Our Lady of Lourdes Mutomo Hospital’s laboratory has established a quality system to strengthen its testing capabilities with the goal of becoming accredited to the ISO 15189 standards. The ISO 15189 accreditation encompasses the following laboratory operations:

  1. Documents and Records

  2. Management Reviews

  3. Organization and Personnel

  4. Client Management and Customer Service

  5. Equipment

  6. Internal Audits

  7. Purchasing and Inventory

  8. Process Controls

  9. Laboratory Patient Information Management

  10. Corrective Actions/Preventative Actions

  11. Occurrence/Incident Management and Process Improvement

  12. Facilities and Bio-safety

The BD-PEPFAR program has assessed the laboratory’s ISO15189 accreditation progress through a5-star rating scale Stepwise Laboratory Quality Improvement Process Towards Accreditation (SLIPTA) checklist. 

  • The baseline SLIPTA assessment performed in August 2015 identified key opportunities for improvement.

  • During the first BD mentorship supported by Susan Merrill and Abdirizack Ahmed in January 2016, the laboratory developed a laboratory quality manual, bio-safety manual, established quality control processes and identified quality indicators.

  • The second mentorship (13th – 30th June 2016) has just successfully been completed. The laboratory staff facilitated by Adilene Dominguez and Manju NJ has showed their continuation of ongoing activities by developing over 90 Standard Operating Procedures, performing internal and safety audits, mastering document control, establishing an equipment/method validation program, and complying with infection control standards.

The fourth mentorship took place from February 6th through the 23rd of 2017. Pamela Brion and Steve Knapp worked with the laboratory team to perform assessments and complete the following activities:

  • Improving Specimen flow process through upgrading Visual management 

  •  Trainings on various Processes (Risk assessment, CAPA, Calibration, Validation, etc.) 
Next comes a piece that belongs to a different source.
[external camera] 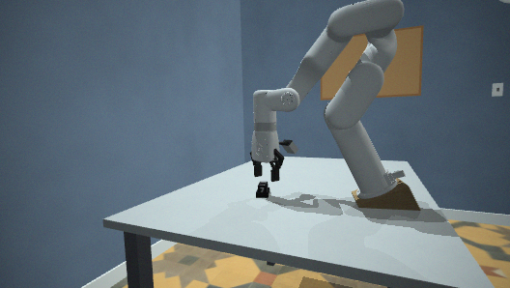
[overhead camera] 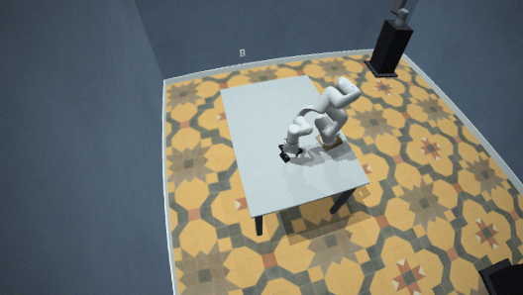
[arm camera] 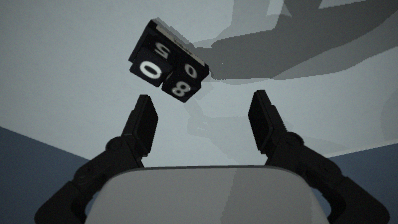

    We trust that our continued hard work will get us to the accreditation level.

  •  Developing a pathway for Continuous improvement through Quality Indicators, Charts and Analysis

  • Creating, Approving  and training  more than 25 SOPs and Forms

  • Creation and revision of 10 standard operating procedures

  • Continued work on method verification and validation started by previous mentors by providing additional training, protocol/report templates, data analysis templates and performing a precision and reproducibility study for a laboratory electrolyte test

  • Implemented an updated procedure and performed training on the management review process and internal audits

  •  Performed training on the use of control charts for monitoring QC data from laboratory tests

  •  Developed scheduling for internal audits and equipment maintenance

  •  Refresher training on the CAPA process and patient confidentiality

The fifth mentorship program took place from June 20th, 2017 to July 6th, 2017, facilitated by Jorge de Freitas and John Simpson.  The main objective was to work with the laboratory staff to “strengthen the foundation” to achieve accreditation. 

The following were accomplished:

  1. Previous action items including calibration and installation of equipment, facility improvements

  2. Documentation – organization of SOPs, update of quality manual and SOPs, and other forms to comply with ISO.

  1. Training – Good Documentation Practice, Risk Management/Risk Assessment, Bio-Safety, Internal Audit, Electronic Document/File Management, Inventory and stock control

  2. Quality Improvement – Development of Work – Aids

 We are grateful to the laboratory staff for their dedication and commitment towards the accreditation process. 

The bar-chart demonstrates the steady progression towards accreditation.

We applaud our laboratory staff for their great accomplishments and ambitious aim of obtaining 5-stars.